[Data]

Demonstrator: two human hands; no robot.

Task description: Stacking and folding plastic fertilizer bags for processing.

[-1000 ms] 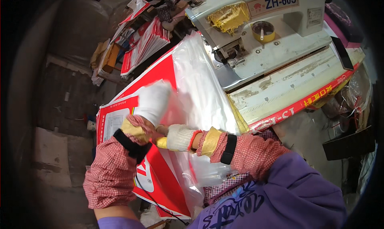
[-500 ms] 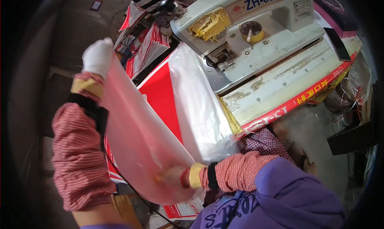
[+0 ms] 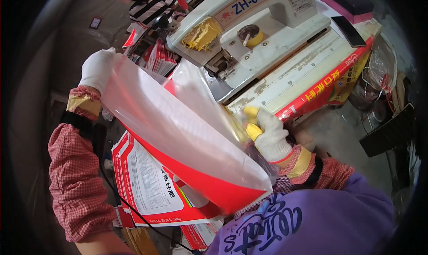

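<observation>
Left hand (image 3: 99, 69) grips the clear liner (image 3: 178, 130) at ten o'clock; right hand (image 3: 267, 134) fingers pinch the red bag (image 3: 214, 188) mouth. Best keep both edges taut and level.

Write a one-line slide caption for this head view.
Two white-gloved hands, left hand and right hand, hold a red-and-translucent plastic sack beside a cream industrial sewing machine.
</observation>
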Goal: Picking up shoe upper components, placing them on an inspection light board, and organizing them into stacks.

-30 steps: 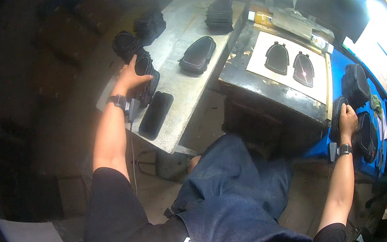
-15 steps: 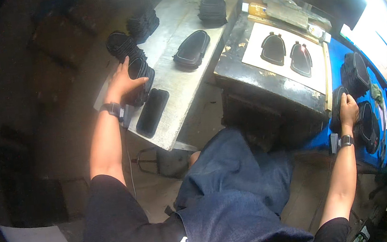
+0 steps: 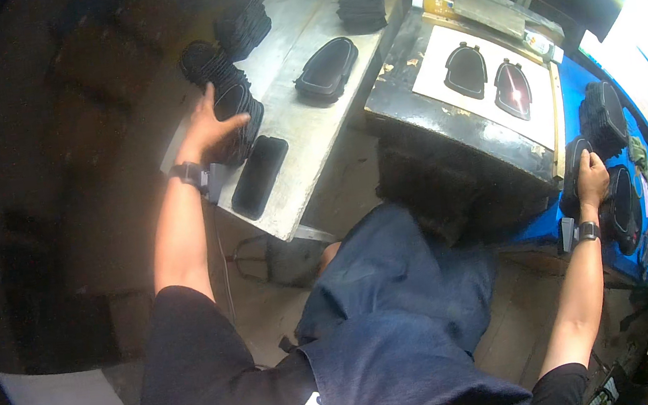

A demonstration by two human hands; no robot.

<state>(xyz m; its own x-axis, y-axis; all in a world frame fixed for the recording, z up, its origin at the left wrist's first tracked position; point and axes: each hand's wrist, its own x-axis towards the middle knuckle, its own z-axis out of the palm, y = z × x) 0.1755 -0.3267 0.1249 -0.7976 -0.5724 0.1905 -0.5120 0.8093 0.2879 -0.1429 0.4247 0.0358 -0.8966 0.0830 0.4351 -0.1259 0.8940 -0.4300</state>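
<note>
My left hand (image 3: 207, 129) lies against a stack of black padded pieces (image 3: 235, 100) at the edge of the pale table. Its thumb and fingers are spread apart on either side of the stack's near end. Far to the right, my right hand (image 3: 593, 181) has its fingers closed on a black padded piece (image 3: 576, 163) over the blue surface. Two flat black pieces with light edging, a left one (image 3: 466, 72) and a right one (image 3: 513, 90), lie on a white board (image 3: 429, 68) between my hands. A pinkish-red streak of light shows on the right one.
On the pale table (image 3: 299, 197) are a black phone-like slab (image 3: 260, 176), a short pile of black pieces (image 3: 326, 71) and further stacks (image 3: 362, 3). More black stacks (image 3: 603, 115) stand on the blue surface (image 3: 563, 104). A metal fixture (image 3: 488, 11) spans the board's far edge.
The red light on the right-hand flat piece has grown from a small spot into a long streak. The view has shifted slightly; both hands keep their places at the stacks.
</note>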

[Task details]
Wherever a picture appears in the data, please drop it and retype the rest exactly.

[Written reply]
Demonstrator: two human hands; no robot.

Task description: Stacking and folding plastic fertilizer bags for processing.

[-1000 ms] 
[-500 ms] 
[+0 ms] 

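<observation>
Left hand (image 3: 99, 69) grips the clear liner (image 3: 178, 130) at ten o'clock; right hand (image 3: 267, 134) fingers pinch the red bag (image 3: 214, 188) mouth. Best keep both edges taut and level.

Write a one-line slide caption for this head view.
Two white-gloved hands, left hand and right hand, hold a red-and-translucent plastic sack beside a cream industrial sewing machine.
</observation>
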Goal: Picking up shoe upper components, placing them on an inspection light board, and organizing them into stacks.

-30 steps: 
-15 steps: 
+0 steps: 

A demonstration by two human hands; no robot.

<state>(xyz m; its own x-axis, y-axis; all in a world frame fixed for the recording, z up, its origin at the left wrist's first tracked position; point and axes: each hand's wrist, its own x-axis towards the middle knuckle, its own z-axis out of the palm, y = z × x) 0.1755 -0.3267 0.1249 -0.7976 -0.5724 0.1905 -0.5120 0.8093 0.2879 -0.1429 0.4247 0.0358 -0.8966 0.0830 0.4351 -0.1259 0.8940 -0.4300</state>
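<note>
My left hand (image 3: 207, 129) lies against a stack of black padded pieces (image 3: 235, 100) at the edge of the pale table. Its thumb and fingers are spread apart on either side of the stack's near end. Far to the right, my right hand (image 3: 593, 181) has its fingers closed on a black padded piece (image 3: 576, 163) over the blue surface. Two flat black pieces with light edging, a left one (image 3: 466, 72) and a right one (image 3: 513, 90), lie on a white board (image 3: 429, 68) between my hands. A pinkish-red streak of light shows on the right one.
On the pale table (image 3: 299, 197) are a black phone-like slab (image 3: 260, 176), a short pile of black pieces (image 3: 326, 71) and further stacks (image 3: 362, 3). More black stacks (image 3: 603, 115) stand on the blue surface (image 3: 563, 104). A metal fixture (image 3: 488, 11) spans the board's far edge.
The red light on the right-hand flat piece has grown from a small spot into a long streak. The view has shifted slightly; both hands keep their places at the stacks.
</note>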

This completes the output.